2005-11-10 16:31:30

by Peter Staubach

[permalink] [raw]
Subject: [PATCH] poll(2) timeout values

--- linux-2.6.14/fs/select.c.org
+++ linux-2.6.14/fs/select.c
@@ -25,6 +25,7 @@
#include <linux/rcupdate.h>

#include <asm/uaccess.h>
+#include <asm/div64.h>

#define ROUND_UP(x,y) (((x)+(y)-1)/(y))
#define DEFAULT_POLLMASK (POLLIN | POLLOUT | POLLRDNORM | POLLWRNORM)
@@ -464,7 +465,7 @@ static int do_poll(unsigned int nfds, s
return count;
}

-asmlinkage long sys_poll(struct pollfd __user * ufds, unsigned int nfds, long timeout)
+asmlinkage long sys_poll(struct pollfd __user * ufds, unsigned int nfds, int timeout_msecs)
{
struct poll_wqueues table;
int fdcount, err;
@@ -473,6 +474,8 @@ asmlinkage long sys_poll(struct pollfd _
struct poll_list *walk;
struct fdtable *fdt;
int max_fdset;
+ long timeout;
+ int64_t lltimeout;

/* Do a sanity check on nfds ... */
rcu_read_lock();
@@ -482,13 +485,20 @@ asmlinkage long sys_poll(struct pollfd _
if (nfds > max_fdset && nfds > OPEN_MAX)
return -EINVAL;

- if (timeout) {
- /* Careful about overflow in the intermediate values */
- if ((unsigned long) timeout < MAX_SCHEDULE_TIMEOUT / HZ)
- timeout = (unsigned long)(timeout*HZ+999)/1000+1;
- else /* Negative or overflow */
+ if (timeout_msecs) {
+ if (timeout_msecs < 0)
timeout = MAX_SCHEDULE_TIMEOUT;
- }
+ else {
+ lltimeout = (int64_t)timeout_msecs * HZ + 999;
+ do_div(lltimeout, 1000);
+ lltimeout++;
+ if (lltimeout > MAX_SCHEDULE_TIMEOUT)
+ timeout = MAX_SCHEDULE_TIMEOUT;
+ else
+ timeout = (long)lltimeout;
+ }
+ } else
+ timeout = 0;

poll_initwait(&table);

--- linux-2.6.14/include/linux/syscalls.h.org
+++ linux-2.6.14/include/linux/syscalls.h
@@ -420,7 +420,7 @@ asmlinkage long sys_socketpair(int, int,
asmlinkage long sys_socketcall(int call, unsigned long __user *args);
asmlinkage long sys_listen(int, int);
asmlinkage long sys_poll(struct pollfd __user *ufds, unsigned int nfds,
- long timeout);
+ int timeout_msecs);
asmlinkage long sys_select(int n, fd_set __user *inp, fd_set __user *outp,
fd_set __user *exp, struct timeval __user *tvp);
asmlinkage long sys_epoll_create(int size);


Attachments:
poll.devel (2.04 kB)

2005-11-10 16:45:10

by Alan

[permalink] [raw]
Subject: Re: [PATCH] poll(2) timeout values

On Iau, 2005-11-10 at 11:31 -0500, Peter Staubach wrote:
> Clearly, the timeout calculations problem can be fixed without changing
> the arguments to the sys_poll() routine. However, it is cleaner to fix
> it this way by ensuring the sizes and types of arguments match.

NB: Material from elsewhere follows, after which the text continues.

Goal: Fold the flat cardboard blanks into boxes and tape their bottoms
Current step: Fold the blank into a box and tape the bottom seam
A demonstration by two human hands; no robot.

There really is no need for the kernel API to match the userspace one,
many of our others differ between the syscall interface which is most
definitely 'exported' in one sense and the POSIX interface which is
defined by libc, posix and the LSB etc

No argument about the timeout fix.

Alan

2005-11-10 21:18:40

by Willy Tarreau

[permalink] [raw]
Subject: Re: [PATCH] poll(2) timeout values

On Thu, Nov 10, 2005 at 05:15:56PM +0000, Alan Cox wrote:
> On Iau, 2005-11-10 at 11:31 -0500, Peter Staubach wrote:
> > Clearly, the timeout calculations problem can be fixed without changing
> > the arguments to the sys_poll() routine. However, it is cleaner to fix
> > it this way by ensuring the sizes and types of arguments match.
>
> There really is no need for the kernel API to match the userspace one,
> many of our others differ between the syscall interface which is most
> definitely 'exported' in one sense and the POSIX interface which is
> defined by libc, posix and the LSB etc
>
> No argument about the timeout fix.

I posted a different fix here about a month ago (but I sent it 3 times,
as it was twice wrong). Andrew was about to merge it in his tree but I
have not checked yet. It was different in the sense that it used
msecs_to_jiffies() to do the arithmetic in the best possible way depending
on the HZ value and the ints size. Most of the time (when 1000 % HZ == 0),
it will simplify the operations to a single divide by a constant and
correctly check for integer overflows. Eg, with HZ=250, a simple 2 bits
right shift will replace a multiply followed by an divide.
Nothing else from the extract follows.